Which is exactly why I feel like I'd have ignored if not hated this movie when it was new: all of the things that seem dazzlingly weird about it now were just the world outside in 1984. Or at least, the world as practiced by tech geeks, far away on the outskirts of polite society. All that leaves is the story, which really isn't all that interesting: Von Dohlen and Madsen make for pleasant but largely bland and shallow human leads, leaving no real focal point of personality until Cort finally comes to the rescue with his tartly mechanical line readings, as if HAL 9000 grew up listening to the Clash.
But even taken on its own terms, this isn't really about its story. Barron's music director instincts drive the film more than his narrative instincts. That means that most of the images where are interesting tend to exist in a vacuum: the example that leaps to mind is the profile shot of Miles in the computer story, his face appearing on a CCTV monitor that's blocking his upper body. Pretty much any shot of Edgar's abstract color-and-line interface is coming from the same place, more interesting graphically and perhaps because of what it says about computer culture, than because of what it says about this computer in this scenario.

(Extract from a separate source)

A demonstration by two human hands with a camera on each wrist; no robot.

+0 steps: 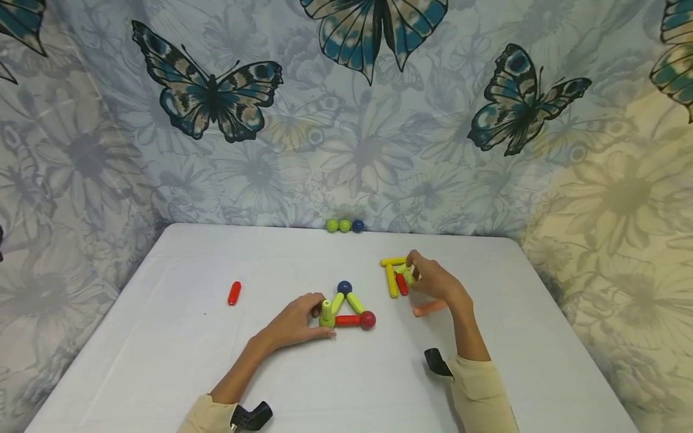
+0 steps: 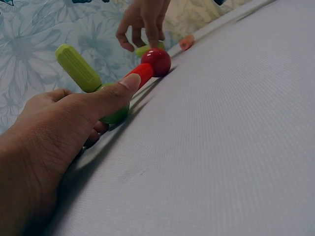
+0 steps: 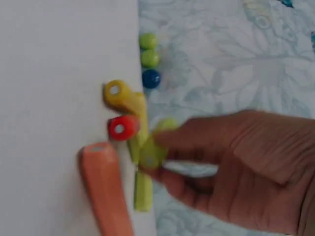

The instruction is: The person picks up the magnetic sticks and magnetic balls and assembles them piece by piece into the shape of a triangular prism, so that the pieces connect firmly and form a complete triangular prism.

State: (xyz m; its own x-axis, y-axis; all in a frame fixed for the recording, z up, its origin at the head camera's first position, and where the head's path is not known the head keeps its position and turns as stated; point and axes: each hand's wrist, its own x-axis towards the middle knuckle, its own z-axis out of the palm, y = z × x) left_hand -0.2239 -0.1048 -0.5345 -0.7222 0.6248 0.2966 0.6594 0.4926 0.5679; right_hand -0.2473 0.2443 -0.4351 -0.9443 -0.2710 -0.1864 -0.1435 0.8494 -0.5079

Even more than that, though, Barron's intentions for the movie lead him to gift the entire thing to Moroder and company ("and company" meaning New Wave groups Culture Club and Heaven 17); this isn't a long-form music video to quite the same extreme that, say, TRON: Legacy is, but that's still probably the level on which it's most successful. And why not? Moroder was the guru of making music through electronics; it's right on a very nearly moral level that he'd be called in to provide the audio background for a story about what computers feel and how they express those feelings through song. It sounds perfect: nothing about the film makes Edgar so real as the music that essentially places us inside his head at the expense of Miles and Madeline, but since Edgar is more interesting than they are, it's no real loss. The film sounds every bit as quintessentially of the early-middle '80s as it looks and acts like it, and this completes its flawlessness as a time capsule; and the music, at least can be enjoyed unironically. Or as unironically as we enjoy any of Moroder's work, anyway. The end result of all this isn't great cinema, or even particularly good cinema; but it's sure as hell attention-grabbing.